Texas Tech University

Innovation Hub Nurtures Innovative Spirit in Lubbock Community, Texas Tech

By: Kaitlyn Hale 

Lubbock, Texas may not be Silicon Valley, but it is a place rife with innovation and opportunity. The Innovation Hub at Research Park is working to make sure Lubbock and the region grows into its potential.

The Innovation Hub at Research Park, also known as the Hub, was founded in 2015 as a place to foster an entrepreneurial community at Texas Tech and in Lubbock. Since its inception, the Hub has created 12 unique programs for aspiring entrepreneurs at any stage of the process, from the very beginning of an idea to fully fledged startups seeking advice.

"There is nothing in this world more powerful than a great education," said Kimberly Gramm, associate vice president of innovation and entrepreneurship, "and that great education's relevancy is a function of the world we live in. So we at Texas Tech have made it a priority to make sure that everybody has the tools they need to compete in a world that's changing."

a team presents at Red Raider Startup
A team presents its pitch for judges on the third and final day of a Red Raider Startup event in 2019. Red Raider Startups transitioned to virtual events in 2020. 

Innovation is for everyone

Those tools include programs like the Red Raider Startup, a three-day intensive course that takes groups through the process of beginning a business, starting with an idea and ending the weekend with a presented pitch to a panel of experts who can offer advice. The event, which started as an event for Texas Tech students, has expanded to include versions for both high school students and community members. Anyone can join, and Williams said participants have ranged from 11 to 75 years old.

"It's a place where we nurture smart ideas," said Taysha Williams, the program director at the Hub. "We want to create social or commercial value. No matter what stage a person is at when they walk in our door, there's a place for them."

Those programs range from business plan workshops to the year-long Texas Tech Accelerator Program, which provides training and mentorship that can fast-track a company from formation to a place where they're ready to start raising funds, including a $25,000 grant from the Lubbock Economic Development Association for completing the program.

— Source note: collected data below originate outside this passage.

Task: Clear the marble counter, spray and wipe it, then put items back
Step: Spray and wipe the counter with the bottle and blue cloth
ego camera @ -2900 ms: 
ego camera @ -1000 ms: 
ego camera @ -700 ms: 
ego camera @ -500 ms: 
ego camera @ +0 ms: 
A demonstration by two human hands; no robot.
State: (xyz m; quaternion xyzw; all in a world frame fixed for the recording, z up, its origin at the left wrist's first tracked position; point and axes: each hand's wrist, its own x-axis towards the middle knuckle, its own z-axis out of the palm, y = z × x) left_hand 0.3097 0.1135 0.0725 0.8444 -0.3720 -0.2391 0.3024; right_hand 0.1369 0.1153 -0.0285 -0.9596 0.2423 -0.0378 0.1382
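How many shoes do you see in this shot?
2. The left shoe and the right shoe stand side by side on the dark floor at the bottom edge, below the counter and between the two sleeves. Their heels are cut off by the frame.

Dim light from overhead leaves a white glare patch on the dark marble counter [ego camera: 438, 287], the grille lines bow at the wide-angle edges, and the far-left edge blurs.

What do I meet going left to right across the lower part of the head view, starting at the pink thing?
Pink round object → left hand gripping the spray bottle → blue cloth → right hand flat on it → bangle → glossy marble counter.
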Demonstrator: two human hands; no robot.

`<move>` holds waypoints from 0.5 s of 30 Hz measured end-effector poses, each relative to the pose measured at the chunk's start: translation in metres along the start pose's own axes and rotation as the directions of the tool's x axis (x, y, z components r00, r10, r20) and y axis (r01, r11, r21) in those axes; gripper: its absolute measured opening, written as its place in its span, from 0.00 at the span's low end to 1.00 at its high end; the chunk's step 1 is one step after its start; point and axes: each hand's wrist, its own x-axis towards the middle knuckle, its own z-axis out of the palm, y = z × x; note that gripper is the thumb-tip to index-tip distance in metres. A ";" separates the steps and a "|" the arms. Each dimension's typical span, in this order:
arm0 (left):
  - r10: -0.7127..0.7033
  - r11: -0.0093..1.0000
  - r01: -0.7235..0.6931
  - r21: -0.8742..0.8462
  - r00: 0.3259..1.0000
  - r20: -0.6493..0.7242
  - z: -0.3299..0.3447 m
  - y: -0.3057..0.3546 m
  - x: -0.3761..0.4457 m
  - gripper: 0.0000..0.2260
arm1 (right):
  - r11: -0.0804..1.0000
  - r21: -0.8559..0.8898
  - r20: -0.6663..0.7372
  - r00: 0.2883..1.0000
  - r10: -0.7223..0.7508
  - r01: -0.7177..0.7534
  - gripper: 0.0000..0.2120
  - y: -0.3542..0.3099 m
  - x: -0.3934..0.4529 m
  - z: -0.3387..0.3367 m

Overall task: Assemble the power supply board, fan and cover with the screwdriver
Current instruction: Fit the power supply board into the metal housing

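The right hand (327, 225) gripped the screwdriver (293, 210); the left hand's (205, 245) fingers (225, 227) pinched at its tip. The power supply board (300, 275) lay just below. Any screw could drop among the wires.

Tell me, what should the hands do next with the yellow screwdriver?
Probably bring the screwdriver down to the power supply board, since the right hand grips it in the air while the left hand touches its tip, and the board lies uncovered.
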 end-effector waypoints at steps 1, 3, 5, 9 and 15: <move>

The Hub also holds other events to inspire and spur innovation in the community, like last year's Performance Innovation Speaker Series supported by a grant from the CH Foundation. The series centered around innovation in the arts, which Williams said many people don't think about when imagining what innovation looks like.

"A lot of people feel like innovation lies just in the business school," Williams said, "and we're trying to break those barriers."

Local companies looking for space can also become tenants at the Hub, which boasts office space and state-of-the-art laboratories. Williams said the tenant aspect of the Hub, called an incubator, gives startups room to grow with access to all of the Hub resources at their fingertips.

"We've seen companies grow so much just by being at the Innovation Hub because of the people that are surrounding them," Williams said. "They have other startups that are going through the same things they're going through. They have the program directors and everybody right there to ask questions. We have mentors going in and out all the time, and I've just seen kind of a family aspect here."

Innovation as a nonprofit

awardees holding up giant checks on stairs
The Hub awarded more than $16,000 to winners of the "Sparking the Future of Innovation" Conference in April 2019.

Part of fostering innovation includes helping to fund it. Knowing that investing involves a certain amount of risk, Gramm began working to move the Hub forward as a nonprofit almost immediately after arriving at Texas Tech in 2016.

Following the example of similar research parks like Purdue, the Texas Tech Research Park Inc. was established in February 2018 and achieved nonprofit status in April 2019. As a nonprofit, the Hub is able to do things like set up a venture capital fund without putting the university or the way it receives funding at risk.

"When we're not a part of that conversation, and we don't offer these kinds of resources, it's really hard to see where the impact of that disruptive research can benefit the world most," Gramm said. "So universities that are choosing to do this, I think, are ahead of the curve."